I funerali del Papa non sono ancora stati celebrati e già ci sono le polemiche su coloro che parteciperanno al prossimo conclave. Nel mirino, in particolare, è finito il cardinale sardo Giovanni Angelo Becciu, ex Sostituto per gli affari generali della Segreteria di Stato e, successivamente, Prefetto della Congregazione per le cause dei santi, travolto dallo scandalo sulla gestione dei fondi della Santa Sede spesi nell’acquisto di un palazzo a Sloane Avenue, nel centro di Londra. Creato cardinale da Papa Francesco nel 2018, il suo nome non compare infatti nell’elenco dei cardinali elettori, pur avendo 77 anni, pubblicato ieri dalla Sala Stampa vaticana.
«Quell’elenco non ha alcun valore giuridico e va preso per quello che è», ha dichiarato Becciu a chi gli chiedeva il motivo mentre stava prendendo l’aereo per raggiungere Roma in vista del conclave dopo aver trascorso la Pasqua a Pattada, in provincia di Sassari. Tutto nasce da un provvedimento del 24 settembre del 2020, all’indomani dello scoppio dell’inchiesta, con il quale il Papa aveva accettato la sua rinuncia dalla carica di Prefetto della Congregazione delle cause dei santi e dai «diritti connessi al Cardinalato». Provvedimento che, per Becciu, sarebbe stato successivamente rivisto dallo stesso Francesco. Accusato di peculato, truffa aggravata e abuso d’ufficio, Becciu era stato condannato nel dicembre 2023 dal Tribunale vaticano a cinque anni e sei mesi di reclusione, con l’interdizione perpetua dai pubblici uffici.

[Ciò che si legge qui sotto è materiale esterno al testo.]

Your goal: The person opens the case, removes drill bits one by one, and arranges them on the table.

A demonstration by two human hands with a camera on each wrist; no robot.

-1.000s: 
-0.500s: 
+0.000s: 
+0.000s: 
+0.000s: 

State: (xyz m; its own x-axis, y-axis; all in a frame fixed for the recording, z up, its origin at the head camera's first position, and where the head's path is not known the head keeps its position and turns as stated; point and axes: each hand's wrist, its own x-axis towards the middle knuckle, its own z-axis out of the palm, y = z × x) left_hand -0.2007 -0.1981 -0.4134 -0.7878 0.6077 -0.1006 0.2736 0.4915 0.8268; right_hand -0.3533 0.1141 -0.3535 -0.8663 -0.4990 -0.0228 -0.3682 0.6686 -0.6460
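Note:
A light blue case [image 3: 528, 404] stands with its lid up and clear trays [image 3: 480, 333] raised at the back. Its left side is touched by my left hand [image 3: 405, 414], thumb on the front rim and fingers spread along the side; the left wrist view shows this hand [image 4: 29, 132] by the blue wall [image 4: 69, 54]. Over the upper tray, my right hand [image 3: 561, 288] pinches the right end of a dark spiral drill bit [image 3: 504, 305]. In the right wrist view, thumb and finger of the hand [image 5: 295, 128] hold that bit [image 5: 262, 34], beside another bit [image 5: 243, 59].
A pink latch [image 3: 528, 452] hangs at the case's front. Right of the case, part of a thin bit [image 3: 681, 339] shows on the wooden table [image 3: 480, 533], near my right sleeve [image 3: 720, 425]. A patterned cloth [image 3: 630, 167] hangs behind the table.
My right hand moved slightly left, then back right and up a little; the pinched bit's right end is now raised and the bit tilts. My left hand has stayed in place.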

Sentenza, va detto, non definitiva. Le imputazioni principali riguardano, oltre all’investimento milionario nel palazzo di lusso a Londra, alcuni fondi destinati alla cooperativa del fratello in Sardegna e quelli trasferiti a Cecilia Marogna per un’operazione di liberazione di una suora in Mali. Soldi, quest’ultimi, che sarebbero finiti invece nell’acquisto di beni di lusso. Becciu ha sempre proclamato la sua innocenza. «Non trattavo direttamente gli investimenti, seguivo 17 uffici. Il Papa era al corrente di tutto», aveva dichiarato in dibattimento.Ma è proprio sulla conduzione del dibattimento che sono state sollevate forti “perplessità” in questi anni.
Francesco, oltre ad aver nominato sia il presidente del Tribunale e sia il promotore di giustizia, quindi chi rappresentava l’accusa, in virtù di poteri impensabili altrove, aveva più volte modificato le regole processuali, sempre a sfavore degli imputati, con gli ormai celebri Rescripta. Al promotore di giustizia erano stati concessi poteri senza limiti, come quello di prolungare a discrezione i tempi dell’istruttoria sommaria. Il processo era iniziato a luglio del 2021 e l’accusa aveva operato fino alla richiesta di rinvio a giudizio, non consegnando gli atti, senza alcun controllo da parte del giudice. L’intera istruttoria, in sostanza, era stata appiattita sulle ipotesi accusatorie.
L’accusa di peculato era frutto di una interpretazione di una norma del codice canonico che riguarda la violazione delle disposizioni sull’amministrazione dei beni ecclesiastici. I soldi della Segreteria di Stato dovevano, in altre parole, essere gestiti con il criterio del “buon padre di famiglia” e un investimento immobiliare presentava invece dei rischi essendo di tipo speculativo. Tesi che contraddiceva quanto sempre fatto in passato dalla Santa Sede. Ma Papa Francesco, a differenza dei predecessori, non vedeva di buon occhio chi faceva investimenti con i soldi dei fedeli.